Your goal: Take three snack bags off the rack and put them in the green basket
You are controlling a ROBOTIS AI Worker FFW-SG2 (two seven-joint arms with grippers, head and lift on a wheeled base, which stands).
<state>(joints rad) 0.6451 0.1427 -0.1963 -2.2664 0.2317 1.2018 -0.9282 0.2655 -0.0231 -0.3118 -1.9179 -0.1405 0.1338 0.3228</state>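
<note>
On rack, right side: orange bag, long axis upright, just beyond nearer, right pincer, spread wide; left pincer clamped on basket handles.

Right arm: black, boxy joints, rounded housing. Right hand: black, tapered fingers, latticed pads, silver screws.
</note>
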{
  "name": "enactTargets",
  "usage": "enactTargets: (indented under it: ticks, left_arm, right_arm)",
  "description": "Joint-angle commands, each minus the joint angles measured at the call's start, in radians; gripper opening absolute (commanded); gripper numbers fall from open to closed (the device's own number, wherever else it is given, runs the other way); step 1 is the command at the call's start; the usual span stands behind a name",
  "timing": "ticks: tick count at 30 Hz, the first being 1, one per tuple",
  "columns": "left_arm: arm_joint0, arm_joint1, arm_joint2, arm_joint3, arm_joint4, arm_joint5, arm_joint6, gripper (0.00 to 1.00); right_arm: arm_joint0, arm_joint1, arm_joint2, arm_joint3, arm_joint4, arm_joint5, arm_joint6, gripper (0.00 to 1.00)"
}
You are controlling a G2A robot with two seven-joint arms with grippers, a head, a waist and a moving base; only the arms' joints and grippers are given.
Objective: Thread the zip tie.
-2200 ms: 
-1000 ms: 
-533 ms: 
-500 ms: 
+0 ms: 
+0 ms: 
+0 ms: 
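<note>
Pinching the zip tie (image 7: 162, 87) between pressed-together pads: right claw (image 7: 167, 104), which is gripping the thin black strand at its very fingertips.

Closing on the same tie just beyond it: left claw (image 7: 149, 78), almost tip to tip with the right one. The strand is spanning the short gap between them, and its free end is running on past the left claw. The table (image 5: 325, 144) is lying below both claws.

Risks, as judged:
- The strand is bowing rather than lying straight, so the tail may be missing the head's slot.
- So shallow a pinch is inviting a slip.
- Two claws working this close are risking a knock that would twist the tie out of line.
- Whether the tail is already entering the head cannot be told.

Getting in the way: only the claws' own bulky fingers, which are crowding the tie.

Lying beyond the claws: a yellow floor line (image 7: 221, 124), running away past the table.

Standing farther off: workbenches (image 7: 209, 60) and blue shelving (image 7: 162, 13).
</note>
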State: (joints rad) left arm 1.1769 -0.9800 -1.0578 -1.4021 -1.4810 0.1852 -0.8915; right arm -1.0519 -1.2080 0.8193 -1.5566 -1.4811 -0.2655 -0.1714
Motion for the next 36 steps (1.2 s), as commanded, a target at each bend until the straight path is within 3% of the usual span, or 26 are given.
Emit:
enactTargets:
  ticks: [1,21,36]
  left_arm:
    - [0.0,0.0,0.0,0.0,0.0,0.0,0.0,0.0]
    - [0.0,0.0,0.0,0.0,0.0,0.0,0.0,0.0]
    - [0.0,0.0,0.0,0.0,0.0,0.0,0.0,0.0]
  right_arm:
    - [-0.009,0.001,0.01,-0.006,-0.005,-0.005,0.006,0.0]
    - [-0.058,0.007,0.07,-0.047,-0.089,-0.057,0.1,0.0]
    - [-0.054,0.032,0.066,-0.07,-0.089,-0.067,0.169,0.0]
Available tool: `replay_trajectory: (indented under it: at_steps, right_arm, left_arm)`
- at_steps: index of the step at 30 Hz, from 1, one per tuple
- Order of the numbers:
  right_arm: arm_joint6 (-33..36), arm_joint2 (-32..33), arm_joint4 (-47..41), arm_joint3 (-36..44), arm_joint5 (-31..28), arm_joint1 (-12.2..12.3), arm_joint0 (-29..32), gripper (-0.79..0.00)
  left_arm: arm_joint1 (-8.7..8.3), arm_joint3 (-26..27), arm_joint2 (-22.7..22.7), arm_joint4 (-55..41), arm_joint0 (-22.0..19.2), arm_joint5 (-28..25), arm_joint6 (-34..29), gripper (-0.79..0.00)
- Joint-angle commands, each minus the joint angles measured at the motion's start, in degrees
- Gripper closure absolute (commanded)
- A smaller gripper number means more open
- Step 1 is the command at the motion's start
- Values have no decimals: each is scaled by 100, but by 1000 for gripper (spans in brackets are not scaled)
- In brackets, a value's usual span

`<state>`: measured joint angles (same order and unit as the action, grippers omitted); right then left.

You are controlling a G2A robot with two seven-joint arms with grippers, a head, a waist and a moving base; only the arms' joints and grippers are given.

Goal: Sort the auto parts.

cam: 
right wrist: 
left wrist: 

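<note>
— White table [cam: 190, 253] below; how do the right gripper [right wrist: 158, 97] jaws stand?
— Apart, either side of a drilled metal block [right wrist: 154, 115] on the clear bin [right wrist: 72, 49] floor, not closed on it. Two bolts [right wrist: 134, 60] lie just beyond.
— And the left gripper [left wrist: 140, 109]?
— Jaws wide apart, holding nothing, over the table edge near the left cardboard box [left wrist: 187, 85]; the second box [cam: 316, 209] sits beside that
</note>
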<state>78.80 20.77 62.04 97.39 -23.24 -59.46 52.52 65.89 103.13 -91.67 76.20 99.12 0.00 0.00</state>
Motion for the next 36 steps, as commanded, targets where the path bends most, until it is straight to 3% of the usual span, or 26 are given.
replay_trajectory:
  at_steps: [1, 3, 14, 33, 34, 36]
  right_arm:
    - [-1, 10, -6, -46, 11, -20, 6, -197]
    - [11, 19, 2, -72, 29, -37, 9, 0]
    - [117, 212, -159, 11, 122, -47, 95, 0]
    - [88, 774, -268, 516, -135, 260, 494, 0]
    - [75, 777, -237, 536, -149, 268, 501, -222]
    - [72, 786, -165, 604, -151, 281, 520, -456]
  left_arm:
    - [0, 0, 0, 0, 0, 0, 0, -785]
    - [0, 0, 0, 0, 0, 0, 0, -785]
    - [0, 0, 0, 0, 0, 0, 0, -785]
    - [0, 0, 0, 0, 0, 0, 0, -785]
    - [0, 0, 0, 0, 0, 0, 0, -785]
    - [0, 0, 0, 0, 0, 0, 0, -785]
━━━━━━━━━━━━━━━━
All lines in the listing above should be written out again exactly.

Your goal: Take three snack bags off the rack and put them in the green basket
You are controlling a ROBOTIS AI Worker FFW-SG2 (two seven-joint arms with grippers, head and lift on a wheeled base, which stands).
<state>(joints rad) 0.6451 0.1427 -0.1963 -2.2664 0.2317 1.2018 -0.9282 0.2655 -0.0231 -0.3118 -1.9179 -0.1405 0.1338 0.3228</state>
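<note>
On rack, right side: orange bag, long axis upright, just beyond nearer, right pincer, spread wide; left pincer clamped on basket handles.

Right arm: black, boxy joints, rounded housing. Right hand: black, tapered fingers, latticed pads, silver screws.
</note>
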{
  "name": "enactTargets",
  "usage": "enactTargets: (indented under it: ticks, left_arm, right_arm)",
  "description": "Joint-angle commands, each minus the joint angles measured at the call's start, in radians; gripper opening absolute (commanded); gripper numbers fall from open to closed (the device's own number, wherever else it is given, runs the other way); step 1 is the command at the call's start; the usual span stands behind a name",
  "timing": "ticks: tick count at 30 Hz, the first being 1, one per tuple",
  "columns": "left_arm: arm_joint0, arm_joint1, arm_joint2, arm_joint3, arm_joint4, arm_joint5, arm_joint6, gripper (0.00 to 1.00); right_arm: arm_joint0, arm_joint1, arm_joint2, arm_joint3, arm_joint4, arm_joint5, arm_joint6, gripper (0.00 to 1.00)"
}
You are controlling a G2A robot with two seven-joint arms with grippers, a head, a waist and a moving base; only the arms' joints and grippers are given.
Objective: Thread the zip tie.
-2200 ms: 
-1000 ms: 
-533 ms: 
-500 ms: 
+0 ms: 
+0 ms: 
+0 ms: 
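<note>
Pinching the zip tie (image 7: 162, 87) between pressed-together pads: right claw (image 7: 167, 104), which is gripping the thin black strand at its very fingertips.

Closing on the same tie just beyond it: left claw (image 7: 149, 78), almost tip to tip with the right one. The strand is spanning the short gap between them, and its free end is running on past the left claw. The table (image 5: 325, 144) is lying below both claws.

Risks, as judged:
- The strand is bowing rather than lying straight, so the tail may be missing the head's slot.
- So shallow a pinch is inviting a slip.
- Two claws working this close are risking a knock that would twist the tie out of line.
- Whether the tail is already entering the head cannot be told.

Getting in the way: only the claws' own bulky fingers, which are crowding the tie.

Lying beyond the claws: a yellow floor line (image 7: 221, 124), running away past the table.

Standing farther off: workbenches (image 7: 209, 60) and blue shelving (image 7: 162, 13).
</note>
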State: (joints rad) left arm 1.1769 -0.9800 -1.0578 -1.4021 -1.4810 0.1852 -0.8915; right arm -1.0519 -1.2080 0.8193 -1.5566 -1.4811 -0.2655 -0.1714
Motion for the next 36 steps (1.2 s), as commanded, a target at each bend until the straight path is within 3% of the usual span, or 26 are given.
Emit:
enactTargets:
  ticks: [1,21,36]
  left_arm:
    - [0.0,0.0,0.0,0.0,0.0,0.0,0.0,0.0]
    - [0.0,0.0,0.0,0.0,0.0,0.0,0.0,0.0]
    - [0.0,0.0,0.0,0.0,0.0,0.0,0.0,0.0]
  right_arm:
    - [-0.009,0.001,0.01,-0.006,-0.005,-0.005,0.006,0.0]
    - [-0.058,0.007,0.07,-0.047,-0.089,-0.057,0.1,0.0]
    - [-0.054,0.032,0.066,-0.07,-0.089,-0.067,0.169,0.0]
Available tool: `replay_trajectory: (indented under it: at_steps, right_arm, left_arm)`
- at_steps: index of the step at 30 Hz, from 1, one per tuple
- Order of the numbers:
  right_arm: arm_joint6 (-33..36), arm_joint2 (-32..33), arm_joint4 (-47..41), arm_joint3 (-36..44), arm_joint5 (-31..28), arm_joint1 (-12.2..12.3), arm_joint0 (-29..32), gripper (-0.79..0.00)
  left_arm: arm_joint1 (-8.7..8.3), arm_joint3 (-26..27), arm_joint2 (-22.7..22.7), arm_joint4 (-55..41), arm_joint0 (-22.0..19.2), arm_joint5 (-28..25), arm_joint6 (-34..29), gripper (-0.79..0.00)
- Joint-angle commands, each minus the joint angles measured at the motion's start, in degrees
- Gripper closure absolute (commanded)
- A smaller gripper number means more open
- Step 1 is the command at the motion's start
- Values have no decimals: each is scaled by 100, but by 1000 for gripper (spans in brackets are not scaled)
- In brackets, a value's usual span

`<state>`: measured joint angles (same order and unit as the action, grippers omitted); right then left.

You are controlling a G2A robot with two seven-joint arms with grippers, a head, a waist and a moving base; only the arms' joints and grippers are given.

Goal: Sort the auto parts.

cam: 
right wrist: 
left wrist: 

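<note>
— White table [cam: 190, 253] below; how do the right gripper [right wrist: 158, 97] jaws stand?
— Apart, either side of a drilled metal block [right wrist: 154, 115] on the clear bin [right wrist: 72, 49] floor, not closed on it. Two bolts [right wrist: 134, 60] lie just beyond.
— And the left gripper [left wrist: 140, 109]?
— Jaws wide apart, holding nothing, over the table edge near the left cardboard box [left wrist: 187, 85]; the second box [cam: 316, 209] sits beside that
</note>
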<state>78.80 20.77 62.04 97.39 -23.24 -59.46 52.52 65.89 103.13 -91.67 76.20 99.12 0.00 0.00</state>
Motion for the next 36 steps, as commanded, targets where the path bends most, until it is straight to 3% of the usual span, or 26 are given.
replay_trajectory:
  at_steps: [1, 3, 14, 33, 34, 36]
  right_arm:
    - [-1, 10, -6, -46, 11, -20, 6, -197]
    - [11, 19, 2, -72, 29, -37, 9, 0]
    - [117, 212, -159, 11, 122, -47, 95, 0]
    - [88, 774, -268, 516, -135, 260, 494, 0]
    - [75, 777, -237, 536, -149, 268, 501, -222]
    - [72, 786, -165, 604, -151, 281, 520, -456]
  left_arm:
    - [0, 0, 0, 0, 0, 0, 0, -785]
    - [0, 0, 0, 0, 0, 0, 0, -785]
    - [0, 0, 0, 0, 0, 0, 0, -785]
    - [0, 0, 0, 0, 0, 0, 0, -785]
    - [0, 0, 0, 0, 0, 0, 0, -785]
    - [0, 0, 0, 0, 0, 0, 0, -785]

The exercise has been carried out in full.